China's cyber regulator has requested all livestreaming platforms to register at local cyber offices before providing services online, the latest move to fight against illegal online content.
Livestreaming companies, including commercial or news platforms that provide livestreaming services, must register with the local cyber administration offices from July 15, the Cyber Administration of China (CAC) said on its website Wednesday, adding that those who fail to register on time will be punished.
The government has enacted several laws and regulations since 2016, including a regulation on Internet livestreaming services that was enacted in December 2016, in order to regulate the livestreaming industry.
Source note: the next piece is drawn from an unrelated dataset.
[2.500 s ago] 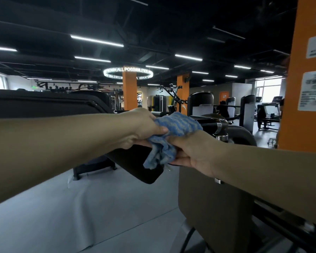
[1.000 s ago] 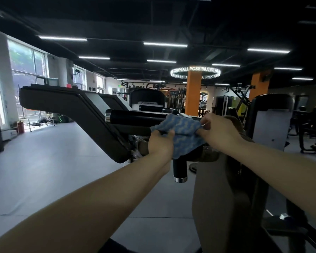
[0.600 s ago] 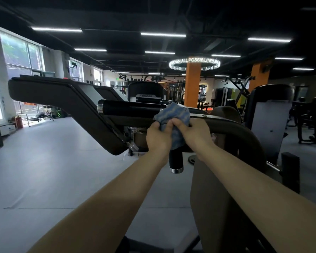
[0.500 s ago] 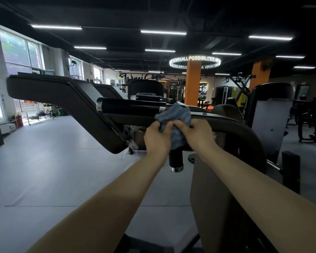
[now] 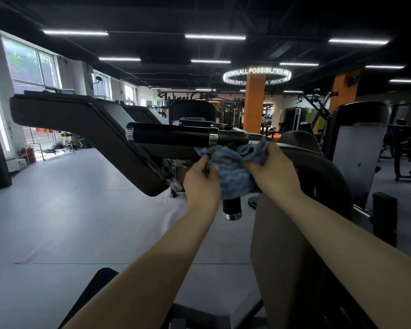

However, some live-broadcasters still broadcasted illegal content, which include vulgarity, violence and superstition, in order to gain attention, said the CAC, noting that these contents contaminated the cyber environment and had a negative effect on teenagers.
In April, Jinri Toutiao, or "Today's Headlines," one of the most popular mobile news applications in China which claims to have more than 63 million readers per day, was found to be regularly sharing eye-catching photos of sexy girls that were linked to a live-broadcasting platform named Huoshan Zhibo, which was later found to contain pornographic content, reported China Central Television.
A total of 73 livestreaming platforms have been shut down this year because of broadcasting illegal content through joint efforts of the CAC, Ministry of Public Security and other government bodies, said the administration. Moreover, it said that 38,179 livestreaming accounts were banned and up to 50 million unhealthy comments left under these live-broadcast programs were deleted.